Down to the last line, the material below should be reproduced exactly.
(Beginning of Provided data)
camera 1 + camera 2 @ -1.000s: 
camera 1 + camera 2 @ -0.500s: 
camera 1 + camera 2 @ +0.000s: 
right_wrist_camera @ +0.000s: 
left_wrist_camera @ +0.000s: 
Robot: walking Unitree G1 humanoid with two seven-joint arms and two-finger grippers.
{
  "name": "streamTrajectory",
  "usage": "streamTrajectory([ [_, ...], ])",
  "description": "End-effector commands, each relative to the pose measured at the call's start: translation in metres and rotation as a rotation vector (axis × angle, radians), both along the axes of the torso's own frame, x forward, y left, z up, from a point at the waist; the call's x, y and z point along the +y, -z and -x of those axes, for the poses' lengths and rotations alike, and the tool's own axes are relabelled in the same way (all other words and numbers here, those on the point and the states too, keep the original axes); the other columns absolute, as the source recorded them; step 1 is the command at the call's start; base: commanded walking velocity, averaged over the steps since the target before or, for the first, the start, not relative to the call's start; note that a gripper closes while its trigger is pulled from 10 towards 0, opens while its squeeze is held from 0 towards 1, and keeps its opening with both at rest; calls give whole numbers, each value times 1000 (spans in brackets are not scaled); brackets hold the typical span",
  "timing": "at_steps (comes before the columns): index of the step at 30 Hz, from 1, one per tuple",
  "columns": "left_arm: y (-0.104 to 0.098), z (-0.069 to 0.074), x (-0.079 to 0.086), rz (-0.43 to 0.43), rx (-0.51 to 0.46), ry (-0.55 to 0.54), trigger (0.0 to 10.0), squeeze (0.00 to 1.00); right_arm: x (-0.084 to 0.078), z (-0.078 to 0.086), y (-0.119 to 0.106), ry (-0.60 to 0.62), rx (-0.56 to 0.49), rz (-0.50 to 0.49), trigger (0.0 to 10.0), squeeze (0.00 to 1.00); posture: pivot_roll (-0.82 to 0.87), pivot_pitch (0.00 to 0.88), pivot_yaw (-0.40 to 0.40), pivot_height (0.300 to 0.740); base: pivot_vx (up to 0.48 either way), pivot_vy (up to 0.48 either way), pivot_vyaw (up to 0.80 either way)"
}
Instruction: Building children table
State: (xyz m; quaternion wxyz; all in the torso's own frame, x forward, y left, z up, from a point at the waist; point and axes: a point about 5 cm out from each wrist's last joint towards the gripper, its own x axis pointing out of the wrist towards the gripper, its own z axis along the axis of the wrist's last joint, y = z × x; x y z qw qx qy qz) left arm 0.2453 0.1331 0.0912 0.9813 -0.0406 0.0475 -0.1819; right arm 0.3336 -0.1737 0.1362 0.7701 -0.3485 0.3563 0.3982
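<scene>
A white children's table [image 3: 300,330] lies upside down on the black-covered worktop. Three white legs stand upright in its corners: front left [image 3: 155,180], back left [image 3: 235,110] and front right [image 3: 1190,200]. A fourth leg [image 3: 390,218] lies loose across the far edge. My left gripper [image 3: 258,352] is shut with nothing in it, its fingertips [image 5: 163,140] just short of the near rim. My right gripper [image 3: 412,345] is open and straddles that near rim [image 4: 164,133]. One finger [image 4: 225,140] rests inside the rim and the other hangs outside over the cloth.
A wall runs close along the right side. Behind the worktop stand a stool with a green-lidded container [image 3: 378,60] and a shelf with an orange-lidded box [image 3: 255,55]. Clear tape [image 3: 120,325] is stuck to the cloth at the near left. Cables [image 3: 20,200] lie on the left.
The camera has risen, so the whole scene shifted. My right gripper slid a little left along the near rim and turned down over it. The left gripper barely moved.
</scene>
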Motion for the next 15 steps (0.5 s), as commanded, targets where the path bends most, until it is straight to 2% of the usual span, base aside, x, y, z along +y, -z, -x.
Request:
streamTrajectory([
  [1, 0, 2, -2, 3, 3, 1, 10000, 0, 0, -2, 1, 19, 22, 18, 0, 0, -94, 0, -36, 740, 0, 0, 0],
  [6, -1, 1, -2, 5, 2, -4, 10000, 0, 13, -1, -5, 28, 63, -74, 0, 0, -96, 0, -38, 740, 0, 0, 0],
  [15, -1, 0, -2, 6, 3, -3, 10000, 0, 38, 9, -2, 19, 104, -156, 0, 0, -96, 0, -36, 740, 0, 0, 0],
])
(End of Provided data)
Task result
camera 1 + camera 2 @ -1.000s: 
camera 1 + camera 2 @ -0.500s: 
camera 1 + camera 2 @ +0.000s: 
right_wrist_camera @ +0.000s: 
left_wrist_camera @ +0.000s: 
Robot: walking Unitree G1 humanoid with two seven-joint arms and two-finger grippers.
{
  "name": "streamTrajectory",
  "usage": "streamTrajectory([ [_, ...], ])",
  "description": "End-effector commands, each relative to the pose measured at the call's start: translation in metres and rotation as a rotation vector (axis × angle, radians), both along the axes of the torso's own frame, x forward, y left, z up, from a point at the waist; the call's x, y and z point along the +y, -z and -x of those axes, for the poses' lengths and rotations alike, and the tool's own axes are relabelled in the same way (all other words and numbers here, those on the point and the states too, keep the original axes); the other columns absolute, as the source recorded them; step 1 is the command at the call's start; base: commanded walking velocity, averaged over the steps since the target before or, for the first, the start, not relative to the call's start; note that a gripper closes while its trigger is pulled from 10 towards 0, opens while its squeeze is held from 0 towards 1, and keeps its opening with both at rest; calls give whole numbers, each value times 1000 (spans in brackets are not scaled); brackets hold the typical span",
  "timing": "at_steps (comes before the columns): index of the step at 30 Hz, from 1, one per tuple",
  "columns": "left_arm: y (-0.104 to 0.098), z (-0.069 to 0.074), x (-0.079 to 0.086), rz (-0.43 to 0.43), rx (-0.51 to 0.46), ry (-0.55 to 0.54), trigger (0.0 to 10.0), squeeze (0.00 to 1.00); right_arm: x (-0.084 to 0.078), z (-0.078 to 0.086), y (-0.119 to 0.106), ry (-0.60 to 0.62), rx (-0.56 to 0.49), rz (-0.50 to 0.49), trigger (0.0 to 10.0), squeeze (0.00 to 1.00); posture: pivot_roll (-0.82 to 0.87), pivot_pitch (0.00 to 0.88), pivot_yaw (-0.40 to 0.40), pivot_height (0.300 to 0.740); base: pivot_vx (up to 0.48 either way), pivot_vy (up to 0.48 either way), pivot_vyaw (up to 0.80 either way)"
}
Instruction: Building children table
State: (xyz m; quaternion wxyz; all in the torso's own frame, x forward, y left, z up, from a point at the waist; point and axes: a point about 5 cm out from each wrist's last joint towards the gripper, its own x axis pointing out of the wrist towards the gripper, its own z axis along the axis of the wrist's last joint, y = z × x; x y z qw qx qy qz) left arm 0.2453 0.1331 0.0912 0.9813 -0.0406 0.0475 -0.1819; right arm 0.3336 -0.1737 0.1362 0.7701 -0.3485 0.3563 0.3982
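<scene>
A white children's table [image 3: 300,330] lies upside down on the black-covered worktop. Three white legs stand upright in its corners: front left [image 3: 155,180], back left [image 3: 235,110] and front right [image 3: 1190,200]. A fourth leg [image 3: 390,218] lies loose across the far edge. My left gripper [image 3: 258,352] is shut with nothing in it, its fingertips [image 5: 163,140] just short of the near rim. My right gripper [image 3: 412,345] is open and straddles that near rim [image 4: 164,133]. One finger [image 4: 225,140] rests inside the rim and the other hangs outside over the cloth.
A wall runs close along the right side. Behind the worktop stand a stool with a green-lidded container [image 3: 378,60] and a shelf with an orange-lidded box [image 3: 255,55]. Clear tape [image 3: 120,325] is stuck to the cloth at the near left. Cables [image 3: 20,200] lie on the left.
The camera has risen, so the whole scene shifted. My right gripper slid a little left along the near rim and turned down over it. The left gripper barely moved.
</scene>
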Motion for the next 15 steps (0.5 s), as commanded, targets where the path bends most, until it is straight to 2% of the usual span, base aside, x, y, z along +y, -z, -x.
Request:
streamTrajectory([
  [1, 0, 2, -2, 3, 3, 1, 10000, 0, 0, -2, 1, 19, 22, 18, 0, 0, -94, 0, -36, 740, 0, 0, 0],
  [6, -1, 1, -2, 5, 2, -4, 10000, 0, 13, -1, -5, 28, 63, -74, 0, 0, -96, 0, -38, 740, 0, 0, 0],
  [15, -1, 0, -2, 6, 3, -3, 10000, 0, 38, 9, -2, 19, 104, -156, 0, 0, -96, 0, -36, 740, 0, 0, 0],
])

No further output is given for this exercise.